◆ Assignment: Print the whole listing below exactly, skipping every picture.

◆ Collected material:
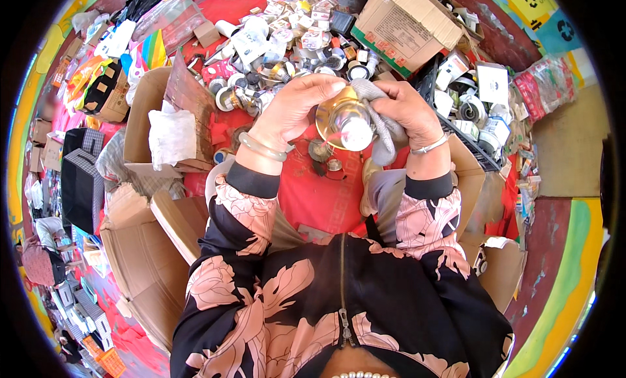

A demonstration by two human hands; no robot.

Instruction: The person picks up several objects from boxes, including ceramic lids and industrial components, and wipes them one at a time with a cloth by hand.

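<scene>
In front of my chest, my left hand (289, 110) grips the rim of a round gold-coloured lamp fitting (330, 120) with a bright white centre. My right hand (409, 112) is closed on a grey knitted cloth (385, 140), perhaps a glove, pressed against the fitting's right side. The cloth hides part of that rim, and its loose end hangs below my fingers. Beneath the fitting, small dark round parts with thin wires (321, 151) lie on the red floor covering (319, 198).
A large heap of lamps and small boxes (280, 42) spreads ahead. Behind it at right stands a cardboard carton (407, 29); nearer right is a black crate (466, 140) of lamp parts. Open cartons (140, 260) flank my left side, with another (505, 273) at lower right.
</scene>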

◆ Answer box:
A demonstration by two human hands; no robot.

Instruction: The person picks up several objects from boxes, including ceramic lids and industrial components, and wipes them one at a time with a cloth by hand.

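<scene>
In front of my chest, my left hand (289, 110) grips the rim of a round gold-coloured lamp fitting (330, 120) with a bright white centre. My right hand (409, 112) is closed on a grey knitted cloth (385, 140), perhaps a glove, pressed against the fitting's right side. The cloth hides part of that rim, and its loose end hangs below my fingers. Beneath the fitting, small dark round parts with thin wires (321, 151) lie on the red floor covering (319, 198).
A large heap of lamps and small boxes (280, 42) spreads ahead. Behind it at right stands a cardboard carton (407, 29); nearer right is a black crate (466, 140) of lamp parts. Open cartons (140, 260) flank my left side, with another (505, 273) at lower right.
</scene>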

This answer requires nothing more.